Dances of India - 2017


Some Tips for Budding Classical Dance Teachers and Students

By Dr. Maha Gingrich

I receive calls from new teachers on a regular basis, asking for a little guidance. Many classical dance teachers are new to the country. They have either completed their arangetram (dance graduation) prior to coming to the USA or they have taught professionally in India and moved here. In any case, the methodology of teaching in India versus US is quite different.

I thought I will share some personal thoughts on this subject and let teachers and students ponder on these ideas. As many of you are aware, in India, students of dance have exposure to Indian mythological stories by being immersed in the culture. To teach the new IT generation in India, media is promoting stories through newspapers, magazines, Internet sites, and television series. Students who are born here in the US do not have that exposure. Parents become the channels of cultural learning. If they do not get that exposure, it makes it difficult for students to comprehend the nuances of Indian classical dance forms.

In a multicultural setting where contemporary educational strategies are implemented, we have to come up with a different mindset to teach these classical dance forms. Most of the time, in India the teacher teaches and the student imitates. But in the USA we have a great opportunity to actually teach the stories from epics and literature to the second generation. So make it more educational and conversational between the teacher and student.

Most Indian classical dance teachers want their students to experience the same level of knowledge and access to dance as they experienced when they learnt the dance back in India. When teaching students who are born here, teachers often have to adapt and repackage what they teach in ways that are meaningful for their students.

So I just decided to list few simple tips:

Tip 1:

As you know, many young students have their cool posture of drooping shoulders. In order for students to develop good balance, we must first teach correct posture and placement right from the beginning of training. Especially in the early years, the first lessons are important because you are building a sense of rhythm along with technique. It takes many years of training to develop the strength in the legs and the back needed to balance their posture equally on both legs. Start early on the posture. Don't wait until they learn a lot of fundamental techniques.

Tip 2:

To test for the correct balance on one foot, have students hold onto the barre (if you have one) or make them stand closer to a wall for support. Then ask them to stand straight while slightly bending the knees. Next, tell them to raise one foot about 12 inches off the floor and take their hand off the barre. Dancers whose weight is over the supporting leg will be able to maintain the pose. Repeat this test on both sides. This will allow them to feel their body balance their weight.

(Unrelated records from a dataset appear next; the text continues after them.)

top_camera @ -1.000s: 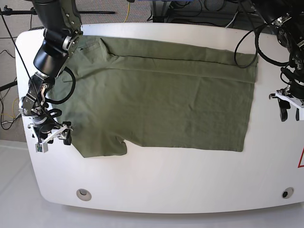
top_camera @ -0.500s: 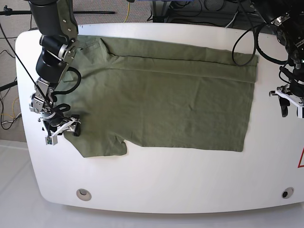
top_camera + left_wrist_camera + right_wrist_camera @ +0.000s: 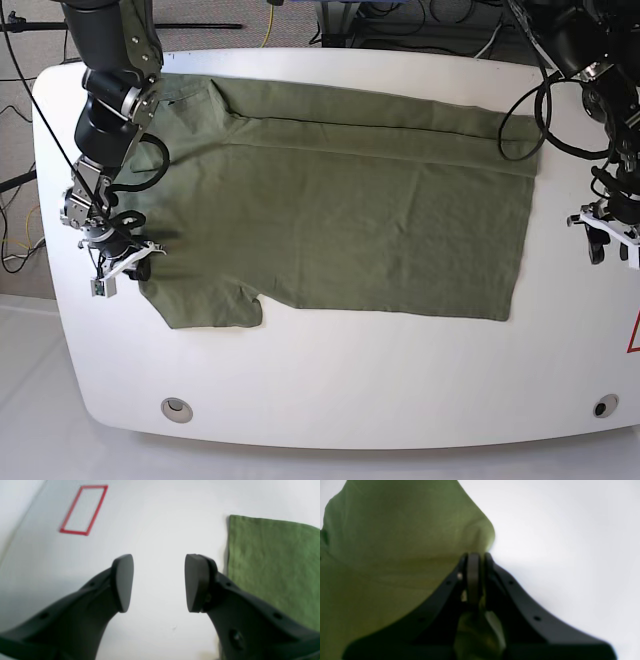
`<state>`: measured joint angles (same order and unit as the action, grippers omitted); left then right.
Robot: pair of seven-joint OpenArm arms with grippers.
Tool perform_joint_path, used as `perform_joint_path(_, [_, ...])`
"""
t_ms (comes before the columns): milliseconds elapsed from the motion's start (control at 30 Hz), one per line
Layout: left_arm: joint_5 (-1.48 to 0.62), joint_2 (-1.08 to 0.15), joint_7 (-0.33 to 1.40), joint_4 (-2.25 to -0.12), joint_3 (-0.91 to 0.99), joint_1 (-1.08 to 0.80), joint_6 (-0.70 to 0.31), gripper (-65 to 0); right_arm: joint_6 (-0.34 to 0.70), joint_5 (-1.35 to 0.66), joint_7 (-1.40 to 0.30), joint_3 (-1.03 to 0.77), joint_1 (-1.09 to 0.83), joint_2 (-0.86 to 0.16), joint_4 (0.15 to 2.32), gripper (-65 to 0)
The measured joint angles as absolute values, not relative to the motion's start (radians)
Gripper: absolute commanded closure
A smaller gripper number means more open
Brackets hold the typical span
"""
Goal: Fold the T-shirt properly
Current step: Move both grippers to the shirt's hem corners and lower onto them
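The olive-green T-shirt [image 3: 340,200] lies flat on the white table [image 3: 380,370], its far long edge folded over toward the middle. At the left of the base view my right gripper [image 3: 128,268] sits on the edge of the near sleeve. In the right wrist view its fingers [image 3: 473,557] are pressed together, with green cloth [image 3: 395,542] bunched up between them. My left gripper [image 3: 608,240] hangs to the right of the shirt's hem. It stands open [image 3: 159,580] over bare table, and the shirt's edge [image 3: 270,560] lies just beside one finger.
A black cable [image 3: 520,110] loops over the shirt's far right corner. A red outlined rectangle [image 3: 83,508] is marked on the table beyond the left gripper. Two round holes [image 3: 177,407] [image 3: 600,406] sit near the table's front edge.
My right gripper has moved in from the table's left edge onto the sleeve's edge and shut on the cloth. The left arm has hardly shifted.
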<state>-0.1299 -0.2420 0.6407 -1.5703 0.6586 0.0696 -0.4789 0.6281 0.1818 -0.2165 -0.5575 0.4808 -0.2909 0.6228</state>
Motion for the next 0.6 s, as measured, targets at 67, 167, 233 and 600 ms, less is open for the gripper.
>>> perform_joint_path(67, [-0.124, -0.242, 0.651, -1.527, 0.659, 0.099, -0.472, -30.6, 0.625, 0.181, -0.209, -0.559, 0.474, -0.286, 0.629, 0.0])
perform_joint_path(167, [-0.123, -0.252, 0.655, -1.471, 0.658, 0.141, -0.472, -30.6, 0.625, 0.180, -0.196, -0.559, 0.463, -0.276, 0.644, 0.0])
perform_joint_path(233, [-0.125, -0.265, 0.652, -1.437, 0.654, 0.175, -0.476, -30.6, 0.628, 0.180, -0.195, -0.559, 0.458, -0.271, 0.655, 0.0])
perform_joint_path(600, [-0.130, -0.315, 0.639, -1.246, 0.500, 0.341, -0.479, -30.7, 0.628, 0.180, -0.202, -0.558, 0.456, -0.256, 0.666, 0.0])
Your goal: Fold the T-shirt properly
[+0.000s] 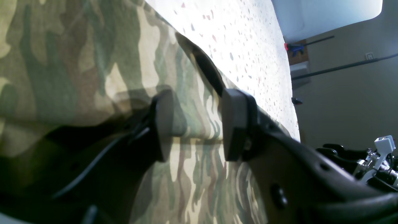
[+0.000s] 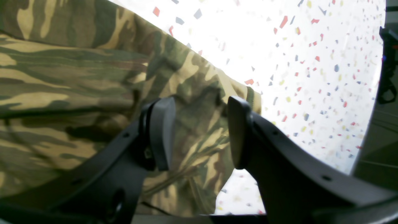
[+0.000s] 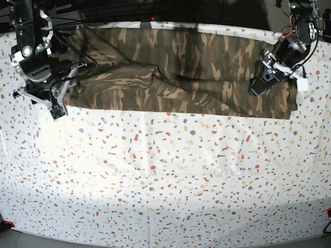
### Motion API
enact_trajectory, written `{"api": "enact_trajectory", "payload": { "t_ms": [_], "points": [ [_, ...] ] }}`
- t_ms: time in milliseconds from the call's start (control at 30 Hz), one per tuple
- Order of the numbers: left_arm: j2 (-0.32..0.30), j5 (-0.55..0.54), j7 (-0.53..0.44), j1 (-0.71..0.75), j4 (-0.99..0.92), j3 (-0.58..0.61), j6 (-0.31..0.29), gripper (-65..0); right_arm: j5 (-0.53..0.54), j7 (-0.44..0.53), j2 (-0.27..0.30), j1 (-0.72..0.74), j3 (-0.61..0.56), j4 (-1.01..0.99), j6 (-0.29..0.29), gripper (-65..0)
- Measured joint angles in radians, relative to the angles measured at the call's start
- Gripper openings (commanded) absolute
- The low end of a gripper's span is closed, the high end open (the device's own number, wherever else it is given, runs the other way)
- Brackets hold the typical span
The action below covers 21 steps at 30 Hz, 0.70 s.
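Both grippers, left gripper (image 1: 194,124) and right gripper (image 2: 199,132), sit released with nothing pinched, over the T-shirt (image 3: 181,72), a long band along the speckled table's (image 3: 165,181) far edge; probably regrasping.

T-shirt (image 3: 181,72) on table (image 3: 165,181) (far edge) —

A white table cover (image 3: 165,181) flecked with red, blue and yellow spreads across the whole table, lightly creased.
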Motion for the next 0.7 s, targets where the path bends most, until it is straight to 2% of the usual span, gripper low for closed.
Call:
{"api": "enact_trajectory", "payload": {
  "t_ms": [100, 167, 233, 333, 400, 500, 600, 700],
  "points": [
    [0.0, 0.023, 0.0, -0.003, 0.0, 0.0, 0.0, -39.8, 0.2, 0.039, 0.0, -0.001, 0.0, 0.0, -0.002, -37.4],
    [0.002, 0.142, -0.016, -0.009, 0.002, 0.0, -0.001, -39.8, 0.251, 0.097, 0.0, -0.009, -0.001, -0.017, -0.001, -37.4],
    [0.003, 0.235, -0.02, -0.014, 0.003, 0.0, -0.007, -39.9, 0.242, 0.124, -0.009, -0.019, -0.001, -0.077, -0.001, -37.4],
    [0.003, 0.27, -0.028, -0.013, 0.003, 0.0, -0.012, -39.9, 0.167, 0.164, -0.039, -0.034, -0.001, -0.191, -0.003, -37.4],
    [0.003, 0.293, -0.039, -0.008, 0.003, 0.0, -0.013, -41.2, 0.165, 0.192, -0.064, -0.034, 0.0, -0.262, -0.004, -37.4],
    [0.003, 0.394, -0.087, -0.006, 0.003, 0.0, -0.021, -45.8, 0.165, 0.257, -0.109, -0.024, 0.001, -0.365, 0.008, -37.4],
    [0.003, 0.478, -0.14, -0.008, 0.003, 0.0, -0.029, -46.3, 0.136, 0.333, -0.145, 0.011, 0.009, -0.46, 0.023, -37.4],
    [0.002, 0.574, -0.189, -0.017, 0.006, 0.014, -0.046, -46.3, 0.112, 0.364, -0.173, 0.077, 0.013, -0.555, 0.019, -37.4]
  ]
}}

Drilling the basics by doing the first few steps of any classical dance each class is extremely beneficial for posture and stamina. Repetition is good for muscle memory as well.

Tip 3:

Keep them safe from injuries. Many students are involved in sports such as soccer, track, and tennis. On a regular basis, I have students coming to classes with sprained ankles, hurt knees, painful elbows, and so on. When students are younger, their injuries heal faster. Their injuries will show up more as they get older. As you may not have time to stretch in class, please ask your older students to spend at least five minutes to warm up and stretch before they come to your class. Other tip for teachers is to start with a slower dance as a warm up.

Tip 4:

All classical dances require for the feet to sound clear while they beat the steps. Working on the balls of the feet is key for clear sounds. Teaching students to separate their sounds at an early age is important for developing techniques, making sure they are not using the front of their feet to dance. The weight should be distributed equally on their feet. Body alignment is important as well, especially if they are squatting.

Tip 5:

In Guru Kula or traditional dance schools, teachers always started with Prana Yama's or breathing exercises to release tension, stress and increase focus. As you enter the dance classes, notice your own breath to help you become centered. Draw your students' attention to their breath to help them become present in body, mind, and spirit. Remind them that movement rides on breath and that breathing is not just about the lungs. It takes place on a cellular level as oxygen travels through the cardiovascular system.

In spite of Bollywood fantasy, many still want their children to learn these ancient sciences of dancing to better their children's understanding of culture, improve self image and develop incredible stamina to perform (and of course college applications).

As the demand for classical dance training continues in full swing, take your time and make it a lifelong gift to the students. Any classical dance form takes years of dedication and hard work. Precision of technique and posture is most critical for classical dance forms.

Many students struggle with the forms and postures for years. Only practice and repetitions will enable them to master them. Thanks for what you do as classical dance teachers.